TASK DIRECTIONS →
Extract all lines from the data beneath that include the word "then".

Recorded data:
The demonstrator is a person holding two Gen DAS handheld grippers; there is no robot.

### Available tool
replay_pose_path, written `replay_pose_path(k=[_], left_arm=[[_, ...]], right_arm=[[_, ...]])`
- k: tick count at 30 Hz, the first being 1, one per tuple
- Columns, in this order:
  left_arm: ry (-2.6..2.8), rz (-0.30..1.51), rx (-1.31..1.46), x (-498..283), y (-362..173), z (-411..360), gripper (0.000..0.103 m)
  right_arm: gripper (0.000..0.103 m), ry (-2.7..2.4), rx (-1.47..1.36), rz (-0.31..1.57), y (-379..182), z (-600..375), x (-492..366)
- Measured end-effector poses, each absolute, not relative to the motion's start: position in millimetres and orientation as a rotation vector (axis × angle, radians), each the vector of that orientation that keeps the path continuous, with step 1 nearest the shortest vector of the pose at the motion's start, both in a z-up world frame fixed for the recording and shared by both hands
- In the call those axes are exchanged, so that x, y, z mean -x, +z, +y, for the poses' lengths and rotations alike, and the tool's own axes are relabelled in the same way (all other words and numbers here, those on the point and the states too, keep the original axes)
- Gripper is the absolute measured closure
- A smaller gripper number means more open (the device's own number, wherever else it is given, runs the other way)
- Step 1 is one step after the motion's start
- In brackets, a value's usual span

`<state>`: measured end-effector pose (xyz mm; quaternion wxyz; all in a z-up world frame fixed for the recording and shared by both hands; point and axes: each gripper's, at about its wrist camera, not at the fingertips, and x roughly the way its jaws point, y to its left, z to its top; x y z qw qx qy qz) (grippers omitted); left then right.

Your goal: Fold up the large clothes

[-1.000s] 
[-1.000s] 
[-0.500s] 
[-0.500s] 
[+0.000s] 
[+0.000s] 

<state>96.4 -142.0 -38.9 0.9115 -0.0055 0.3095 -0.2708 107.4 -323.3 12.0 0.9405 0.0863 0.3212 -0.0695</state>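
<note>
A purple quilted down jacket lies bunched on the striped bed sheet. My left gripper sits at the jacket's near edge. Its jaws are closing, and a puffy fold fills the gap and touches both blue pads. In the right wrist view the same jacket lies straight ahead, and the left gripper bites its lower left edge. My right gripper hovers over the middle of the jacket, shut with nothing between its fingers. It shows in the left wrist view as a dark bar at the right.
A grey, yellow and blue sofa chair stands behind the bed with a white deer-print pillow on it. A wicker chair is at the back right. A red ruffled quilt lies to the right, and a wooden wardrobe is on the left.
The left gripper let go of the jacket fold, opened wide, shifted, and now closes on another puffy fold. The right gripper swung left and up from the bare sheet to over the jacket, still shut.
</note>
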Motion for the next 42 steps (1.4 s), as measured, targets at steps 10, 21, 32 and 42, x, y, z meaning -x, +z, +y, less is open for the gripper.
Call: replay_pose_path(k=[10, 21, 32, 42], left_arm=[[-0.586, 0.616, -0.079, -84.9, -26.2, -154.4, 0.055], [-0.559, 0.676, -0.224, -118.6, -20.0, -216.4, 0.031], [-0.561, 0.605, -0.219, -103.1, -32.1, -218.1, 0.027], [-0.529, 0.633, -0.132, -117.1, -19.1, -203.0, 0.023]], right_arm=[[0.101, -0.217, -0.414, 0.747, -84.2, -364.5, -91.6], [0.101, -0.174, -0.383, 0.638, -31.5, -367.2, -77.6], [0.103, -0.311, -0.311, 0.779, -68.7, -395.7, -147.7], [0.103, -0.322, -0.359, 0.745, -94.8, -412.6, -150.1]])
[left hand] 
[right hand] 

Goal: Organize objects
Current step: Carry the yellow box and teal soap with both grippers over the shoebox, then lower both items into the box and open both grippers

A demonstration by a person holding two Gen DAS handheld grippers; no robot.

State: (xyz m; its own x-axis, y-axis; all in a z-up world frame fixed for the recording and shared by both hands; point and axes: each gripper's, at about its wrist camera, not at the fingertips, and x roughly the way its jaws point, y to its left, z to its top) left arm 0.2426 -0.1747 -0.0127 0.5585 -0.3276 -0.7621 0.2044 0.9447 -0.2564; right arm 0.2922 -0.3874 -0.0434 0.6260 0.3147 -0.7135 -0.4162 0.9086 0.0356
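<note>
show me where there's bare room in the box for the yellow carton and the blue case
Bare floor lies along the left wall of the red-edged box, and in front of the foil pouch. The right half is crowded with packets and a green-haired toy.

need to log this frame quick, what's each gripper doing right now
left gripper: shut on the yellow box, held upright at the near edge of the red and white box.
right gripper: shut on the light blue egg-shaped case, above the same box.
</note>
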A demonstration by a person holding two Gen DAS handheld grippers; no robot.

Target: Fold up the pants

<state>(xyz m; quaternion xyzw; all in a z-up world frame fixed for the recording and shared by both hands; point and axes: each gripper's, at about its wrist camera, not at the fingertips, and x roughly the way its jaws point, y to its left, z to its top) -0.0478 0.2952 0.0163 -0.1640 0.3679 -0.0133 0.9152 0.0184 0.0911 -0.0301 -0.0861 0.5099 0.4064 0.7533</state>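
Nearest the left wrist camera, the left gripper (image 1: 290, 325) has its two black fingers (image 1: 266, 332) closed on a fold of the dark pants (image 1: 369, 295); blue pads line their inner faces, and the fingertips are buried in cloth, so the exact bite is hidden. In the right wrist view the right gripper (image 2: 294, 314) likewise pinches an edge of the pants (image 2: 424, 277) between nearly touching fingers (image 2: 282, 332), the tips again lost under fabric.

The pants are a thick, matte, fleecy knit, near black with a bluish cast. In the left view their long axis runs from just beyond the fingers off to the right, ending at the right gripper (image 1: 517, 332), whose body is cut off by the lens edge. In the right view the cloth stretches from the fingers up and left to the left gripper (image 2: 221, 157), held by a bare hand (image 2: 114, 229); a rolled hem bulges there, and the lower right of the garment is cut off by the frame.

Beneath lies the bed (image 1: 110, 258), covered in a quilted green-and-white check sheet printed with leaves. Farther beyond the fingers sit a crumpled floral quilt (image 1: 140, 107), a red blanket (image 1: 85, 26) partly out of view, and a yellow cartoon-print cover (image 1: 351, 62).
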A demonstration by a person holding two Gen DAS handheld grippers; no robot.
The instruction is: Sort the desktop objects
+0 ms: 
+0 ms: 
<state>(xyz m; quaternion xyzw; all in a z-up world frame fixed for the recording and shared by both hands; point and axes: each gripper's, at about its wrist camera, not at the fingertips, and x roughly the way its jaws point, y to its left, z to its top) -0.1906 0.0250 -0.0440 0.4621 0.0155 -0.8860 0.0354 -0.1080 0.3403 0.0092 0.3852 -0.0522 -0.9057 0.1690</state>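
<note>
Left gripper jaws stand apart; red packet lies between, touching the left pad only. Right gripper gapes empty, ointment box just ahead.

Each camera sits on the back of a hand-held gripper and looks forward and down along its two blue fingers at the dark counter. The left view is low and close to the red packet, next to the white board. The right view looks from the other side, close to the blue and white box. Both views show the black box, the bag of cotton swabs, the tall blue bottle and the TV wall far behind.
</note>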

SOLUTION FOR THIS EXERCISE →
`<state>`: measured end-effector pose (xyz mm; quaternion wxyz; all in a z-up world frame fixed for the recording and shared by both hands; point and axes: each gripper's, at about its wrist camera, not at the fingertips, and x roughly the way its jaws point, y to its left, z to its top; x y z qw qx qy qz) (grippers omitted); left then right.
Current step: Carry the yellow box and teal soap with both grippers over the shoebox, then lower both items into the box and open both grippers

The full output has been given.